▸ **Goal of the exercise**
Read the listing below and copy out each line where the word "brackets" occurs.

★ ★ ★

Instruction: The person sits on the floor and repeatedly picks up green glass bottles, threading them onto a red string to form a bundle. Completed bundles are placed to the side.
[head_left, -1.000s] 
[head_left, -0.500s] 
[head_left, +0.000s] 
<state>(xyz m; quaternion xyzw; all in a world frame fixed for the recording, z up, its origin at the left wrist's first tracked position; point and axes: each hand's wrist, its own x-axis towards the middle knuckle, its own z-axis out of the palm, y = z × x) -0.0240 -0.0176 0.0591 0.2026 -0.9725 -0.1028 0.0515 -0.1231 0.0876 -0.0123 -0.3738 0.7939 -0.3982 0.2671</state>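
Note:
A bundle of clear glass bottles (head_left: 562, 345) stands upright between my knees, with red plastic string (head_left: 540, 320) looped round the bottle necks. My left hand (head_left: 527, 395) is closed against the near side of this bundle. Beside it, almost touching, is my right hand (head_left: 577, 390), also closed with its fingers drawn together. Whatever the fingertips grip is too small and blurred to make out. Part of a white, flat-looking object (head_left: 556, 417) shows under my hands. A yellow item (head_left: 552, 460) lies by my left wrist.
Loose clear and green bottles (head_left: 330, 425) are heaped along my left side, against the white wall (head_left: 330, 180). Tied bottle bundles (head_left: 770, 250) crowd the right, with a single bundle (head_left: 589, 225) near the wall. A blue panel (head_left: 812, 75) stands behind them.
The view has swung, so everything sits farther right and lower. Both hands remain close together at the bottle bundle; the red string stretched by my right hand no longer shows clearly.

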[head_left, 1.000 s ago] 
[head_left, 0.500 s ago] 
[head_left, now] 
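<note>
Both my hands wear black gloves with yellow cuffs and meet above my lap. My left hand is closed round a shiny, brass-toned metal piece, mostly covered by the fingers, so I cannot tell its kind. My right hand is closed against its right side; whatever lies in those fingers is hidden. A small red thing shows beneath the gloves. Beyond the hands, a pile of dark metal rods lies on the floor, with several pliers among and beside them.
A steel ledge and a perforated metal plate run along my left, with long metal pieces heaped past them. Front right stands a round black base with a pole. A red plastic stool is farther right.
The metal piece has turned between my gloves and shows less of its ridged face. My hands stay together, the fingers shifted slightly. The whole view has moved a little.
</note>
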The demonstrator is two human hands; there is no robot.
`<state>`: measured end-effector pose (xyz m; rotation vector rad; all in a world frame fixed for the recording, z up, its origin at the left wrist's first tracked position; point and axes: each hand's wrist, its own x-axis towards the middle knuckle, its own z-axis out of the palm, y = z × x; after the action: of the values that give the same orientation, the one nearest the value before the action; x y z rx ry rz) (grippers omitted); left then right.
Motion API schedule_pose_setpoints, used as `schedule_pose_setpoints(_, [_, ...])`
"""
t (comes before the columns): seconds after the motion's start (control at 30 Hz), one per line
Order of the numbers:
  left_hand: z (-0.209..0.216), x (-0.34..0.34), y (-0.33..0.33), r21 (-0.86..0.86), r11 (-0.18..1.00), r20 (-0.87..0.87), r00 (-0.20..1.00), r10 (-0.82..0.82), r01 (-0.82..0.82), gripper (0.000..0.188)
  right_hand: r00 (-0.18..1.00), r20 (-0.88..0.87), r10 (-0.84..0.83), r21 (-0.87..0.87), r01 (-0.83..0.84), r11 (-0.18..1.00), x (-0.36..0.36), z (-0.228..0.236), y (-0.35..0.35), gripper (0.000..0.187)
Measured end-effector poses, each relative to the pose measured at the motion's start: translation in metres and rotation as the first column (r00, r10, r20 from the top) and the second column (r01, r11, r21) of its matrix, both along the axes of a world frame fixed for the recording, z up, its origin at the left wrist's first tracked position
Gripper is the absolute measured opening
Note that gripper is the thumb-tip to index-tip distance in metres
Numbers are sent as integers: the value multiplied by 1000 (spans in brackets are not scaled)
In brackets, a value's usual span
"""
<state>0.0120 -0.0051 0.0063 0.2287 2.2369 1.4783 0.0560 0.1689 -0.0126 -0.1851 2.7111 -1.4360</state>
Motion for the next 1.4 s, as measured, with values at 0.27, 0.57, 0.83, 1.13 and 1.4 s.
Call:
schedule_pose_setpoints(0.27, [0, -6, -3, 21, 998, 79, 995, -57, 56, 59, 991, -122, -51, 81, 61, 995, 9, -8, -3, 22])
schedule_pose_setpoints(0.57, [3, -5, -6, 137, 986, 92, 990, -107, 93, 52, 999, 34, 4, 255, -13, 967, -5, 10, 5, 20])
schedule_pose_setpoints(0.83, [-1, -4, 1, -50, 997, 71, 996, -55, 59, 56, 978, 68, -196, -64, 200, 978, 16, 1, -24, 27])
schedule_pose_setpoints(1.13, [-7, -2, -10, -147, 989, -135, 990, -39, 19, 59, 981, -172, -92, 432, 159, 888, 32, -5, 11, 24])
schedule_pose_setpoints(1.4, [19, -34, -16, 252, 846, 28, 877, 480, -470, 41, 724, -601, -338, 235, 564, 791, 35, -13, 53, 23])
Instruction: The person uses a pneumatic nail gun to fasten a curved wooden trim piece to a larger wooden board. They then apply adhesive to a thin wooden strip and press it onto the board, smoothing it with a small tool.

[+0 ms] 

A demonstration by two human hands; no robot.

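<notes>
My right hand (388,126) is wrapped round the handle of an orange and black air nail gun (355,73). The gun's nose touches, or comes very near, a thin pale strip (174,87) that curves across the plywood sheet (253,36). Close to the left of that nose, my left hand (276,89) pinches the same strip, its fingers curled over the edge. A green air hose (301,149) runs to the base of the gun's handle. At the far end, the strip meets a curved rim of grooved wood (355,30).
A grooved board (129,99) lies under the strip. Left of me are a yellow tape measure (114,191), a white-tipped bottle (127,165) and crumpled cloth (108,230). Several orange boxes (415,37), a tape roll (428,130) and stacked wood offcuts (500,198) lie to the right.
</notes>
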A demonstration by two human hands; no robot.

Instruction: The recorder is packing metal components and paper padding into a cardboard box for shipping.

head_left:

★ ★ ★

▸ **Problem solution**
Numbers are sent as integers: the value multiplied by 1000 (spans in brackets are not scaled)
In brackets, a value's usual span

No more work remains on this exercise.